For many Christians, the famous Hollywood hills sign is a symbol of the worst of American culture. To them, the movie industry draws the innocent into its vacuum of moral decadence and crashes them upon the rocks, having compromised their values and beliefs. How could any believer actually want to be a part of the entertainment world? How could they possibly survive once there?
Meet DeVon Franklin. He is the vice president of production with Columbia Pictures and, yes, a devout Christian. His new book, Produced By Faith, outlines how he—and you—can be successful no matter where you go while never compromising your faith. I spoke with the 30-something executive by phone.
When I was nine, my father died of a heart attack at age 36. Part of my therapy was going to film and movies. It actually planted a seed for me. [I thought] ‘How can I be behind the camera? How can I help create those images? How can I be a part of that process that is able to facilitate change in the world?’ Going through such a difficult experience really was what got me the most interested in Hollywood and pursuing a career in film.
Is that what's kept you in Hollywood?
Definitely. I feel that part of my purpose in life is to make movies. [It’s to] make films that challenge the way that we think, will inspire us, will give us hope, will empower us.
What are the factors that go into whether you push a film or turn it down?
One, what's the commercial prospect of the film? You want a movie that has a high-concept idea, something that you believe will actually work, that people will actually go see. Then, as an executive, what are your tastes? [I ask] do I fundamentally get where the target is for this film? And can I help champion this film to help it get there? If the answer is yes, then it's usually something I will advocate.

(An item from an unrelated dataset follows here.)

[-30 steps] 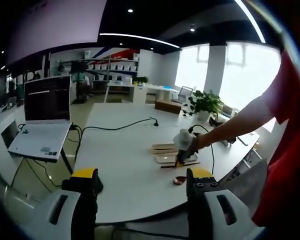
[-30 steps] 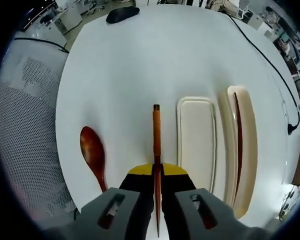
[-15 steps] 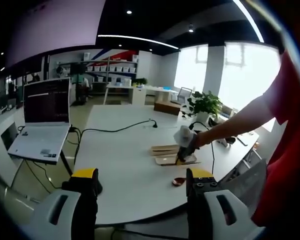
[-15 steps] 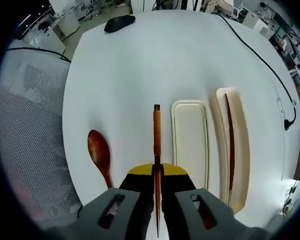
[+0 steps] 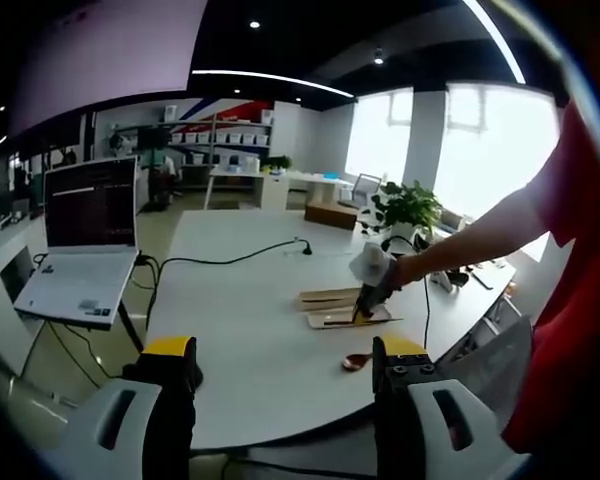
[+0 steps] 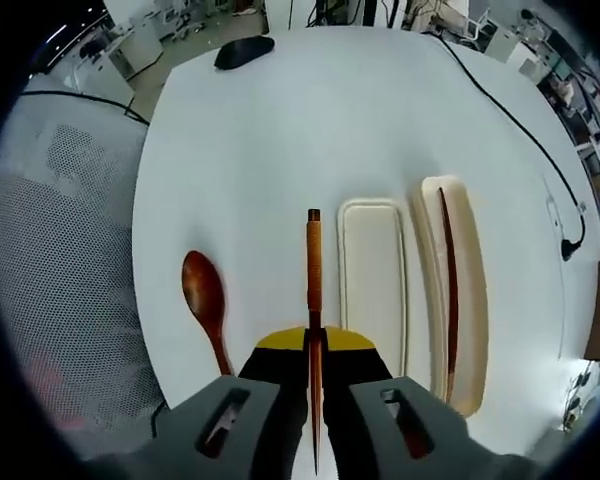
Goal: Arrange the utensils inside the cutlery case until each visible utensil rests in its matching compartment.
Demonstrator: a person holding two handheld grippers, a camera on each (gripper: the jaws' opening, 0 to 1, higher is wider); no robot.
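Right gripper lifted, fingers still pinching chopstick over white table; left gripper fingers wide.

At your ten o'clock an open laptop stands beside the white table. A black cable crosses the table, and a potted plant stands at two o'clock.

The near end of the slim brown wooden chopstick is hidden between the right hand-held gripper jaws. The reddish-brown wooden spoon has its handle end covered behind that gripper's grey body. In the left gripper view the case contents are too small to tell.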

You said in Produced by Faith that "we only control two things: how we prepare for what might have been and how we respond to what just happened." How do you feel that having faith and being in control are at odds with each other?
It's a beautiful dilemma or dichotomy. Faith without works is dead, and faith is the substance of things that we hope for, the evidence of things that aren't seen. So what we have to do is continuously have faith in God's plan.

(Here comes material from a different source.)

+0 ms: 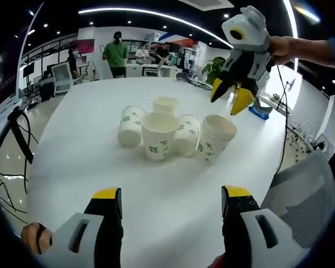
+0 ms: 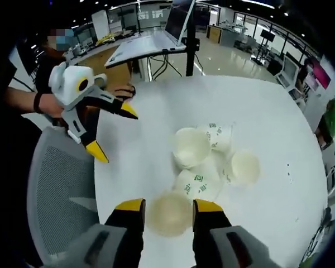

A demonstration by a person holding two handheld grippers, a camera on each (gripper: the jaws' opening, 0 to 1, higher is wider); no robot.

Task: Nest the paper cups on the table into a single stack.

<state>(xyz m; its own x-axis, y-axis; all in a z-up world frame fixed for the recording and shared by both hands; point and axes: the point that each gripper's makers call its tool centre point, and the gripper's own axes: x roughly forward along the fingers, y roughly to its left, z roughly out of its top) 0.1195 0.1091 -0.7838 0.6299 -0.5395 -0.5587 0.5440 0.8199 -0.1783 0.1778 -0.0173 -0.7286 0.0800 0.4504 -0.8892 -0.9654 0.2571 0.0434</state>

We do control how we wake up in the morning, how we approach the office, if we come in the office and we work hard. But what we have to recognize is that, in having faith, we give Him ultimate control to guide us wherever He would have us to go.
And there are times where, literally, I get so frustrated. I'm trying to move this movie forward, and then I look at myself and I say ‘Man I’m missing it! Lord, I'm trusting myself.’ In those moments I have to remember that God is in control [and] trust that He is going to guide this process where He would have it to go.
What would you say to a Christian, dreaming of entering into Hollywood?
The first thing is that you have to be a thousand percent sure that this is the business that God is calling you to do. If you're not sure why you're doing it, or if you're chasing Hollywood for fame or fortune, once you get in, you'll do anything, including compromise who you are or your faith, in order to achieve what you consider success.
So I would encourage anyone that's trying to pursue this business to get rock solid with God first. And once you get that foundation and you know that God is leading you, we must trust Him on how He is going to guide us through this process.
If you're coming to Hollywood, don't be afraid of the development process in your life. Yes, if you're an actor, you'll go through a million auditions. It's OK, that's part of the process. There may be a hundred people who will say ‘no, we can't hire you.’ But all you need is one yes to turn it around.
Commit to the process of success. If you do, through all the challenges, God will certainly allow you to get to where you're trying to go.